[Entries shown]

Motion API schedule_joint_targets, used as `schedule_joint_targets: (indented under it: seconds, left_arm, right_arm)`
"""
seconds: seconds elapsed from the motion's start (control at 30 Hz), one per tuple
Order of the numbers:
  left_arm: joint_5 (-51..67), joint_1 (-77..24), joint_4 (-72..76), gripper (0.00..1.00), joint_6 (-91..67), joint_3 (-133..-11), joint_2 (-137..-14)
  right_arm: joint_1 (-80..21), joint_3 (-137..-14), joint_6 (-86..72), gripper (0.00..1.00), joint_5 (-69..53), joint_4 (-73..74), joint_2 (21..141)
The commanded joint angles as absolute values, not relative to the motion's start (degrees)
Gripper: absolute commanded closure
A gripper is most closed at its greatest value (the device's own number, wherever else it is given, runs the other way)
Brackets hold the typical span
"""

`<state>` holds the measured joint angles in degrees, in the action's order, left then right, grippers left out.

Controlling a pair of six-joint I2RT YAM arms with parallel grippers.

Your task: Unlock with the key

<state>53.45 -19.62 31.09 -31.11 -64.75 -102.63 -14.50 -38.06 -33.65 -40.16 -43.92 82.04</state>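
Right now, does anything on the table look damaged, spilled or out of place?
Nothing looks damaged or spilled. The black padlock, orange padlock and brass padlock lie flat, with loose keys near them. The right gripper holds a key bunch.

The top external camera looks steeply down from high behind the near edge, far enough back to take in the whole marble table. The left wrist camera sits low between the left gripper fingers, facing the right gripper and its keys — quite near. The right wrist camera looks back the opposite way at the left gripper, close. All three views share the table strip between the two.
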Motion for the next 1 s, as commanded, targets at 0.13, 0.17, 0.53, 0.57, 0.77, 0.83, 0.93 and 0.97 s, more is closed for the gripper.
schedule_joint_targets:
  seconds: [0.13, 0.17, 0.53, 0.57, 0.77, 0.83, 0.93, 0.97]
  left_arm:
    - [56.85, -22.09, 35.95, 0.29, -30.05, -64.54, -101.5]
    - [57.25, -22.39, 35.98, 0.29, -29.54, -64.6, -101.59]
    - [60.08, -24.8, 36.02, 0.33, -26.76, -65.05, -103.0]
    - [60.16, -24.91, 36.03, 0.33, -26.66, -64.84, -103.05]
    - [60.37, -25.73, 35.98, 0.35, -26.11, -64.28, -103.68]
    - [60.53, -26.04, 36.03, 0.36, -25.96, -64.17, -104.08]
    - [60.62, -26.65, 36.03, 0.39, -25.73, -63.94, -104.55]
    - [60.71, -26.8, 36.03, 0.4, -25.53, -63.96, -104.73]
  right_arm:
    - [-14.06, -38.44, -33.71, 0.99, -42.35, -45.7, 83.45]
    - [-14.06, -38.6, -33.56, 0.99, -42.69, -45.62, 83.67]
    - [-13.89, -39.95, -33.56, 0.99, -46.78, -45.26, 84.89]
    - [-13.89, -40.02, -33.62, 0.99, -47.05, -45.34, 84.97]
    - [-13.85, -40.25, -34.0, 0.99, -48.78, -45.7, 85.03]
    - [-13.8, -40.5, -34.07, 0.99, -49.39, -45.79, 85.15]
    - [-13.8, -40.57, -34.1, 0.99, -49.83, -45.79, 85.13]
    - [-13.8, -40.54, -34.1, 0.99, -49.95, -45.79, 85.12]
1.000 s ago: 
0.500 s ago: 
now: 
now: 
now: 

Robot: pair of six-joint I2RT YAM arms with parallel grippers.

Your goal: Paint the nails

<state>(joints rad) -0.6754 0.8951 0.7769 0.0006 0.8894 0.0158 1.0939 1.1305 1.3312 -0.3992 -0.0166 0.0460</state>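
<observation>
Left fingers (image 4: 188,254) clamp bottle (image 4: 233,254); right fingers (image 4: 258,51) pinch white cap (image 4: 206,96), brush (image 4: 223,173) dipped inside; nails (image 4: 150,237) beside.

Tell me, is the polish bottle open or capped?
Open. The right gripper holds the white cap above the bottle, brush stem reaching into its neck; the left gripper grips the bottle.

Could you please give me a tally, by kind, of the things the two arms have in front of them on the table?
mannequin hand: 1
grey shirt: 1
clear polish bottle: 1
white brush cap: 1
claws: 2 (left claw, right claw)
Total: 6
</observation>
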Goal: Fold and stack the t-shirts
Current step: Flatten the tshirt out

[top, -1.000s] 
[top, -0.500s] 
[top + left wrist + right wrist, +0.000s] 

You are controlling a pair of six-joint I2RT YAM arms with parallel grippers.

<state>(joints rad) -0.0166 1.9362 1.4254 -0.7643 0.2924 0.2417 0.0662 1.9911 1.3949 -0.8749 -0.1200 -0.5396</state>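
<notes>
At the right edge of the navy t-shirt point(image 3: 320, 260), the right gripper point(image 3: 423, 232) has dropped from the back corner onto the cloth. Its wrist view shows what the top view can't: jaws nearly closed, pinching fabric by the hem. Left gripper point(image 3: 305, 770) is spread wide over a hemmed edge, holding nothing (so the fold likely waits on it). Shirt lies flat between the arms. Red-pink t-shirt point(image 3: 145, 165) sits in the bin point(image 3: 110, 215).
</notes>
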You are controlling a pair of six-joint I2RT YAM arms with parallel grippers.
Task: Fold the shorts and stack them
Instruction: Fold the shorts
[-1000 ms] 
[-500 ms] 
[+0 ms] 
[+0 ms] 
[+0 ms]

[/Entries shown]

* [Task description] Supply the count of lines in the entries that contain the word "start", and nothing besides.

* [Task solution] 2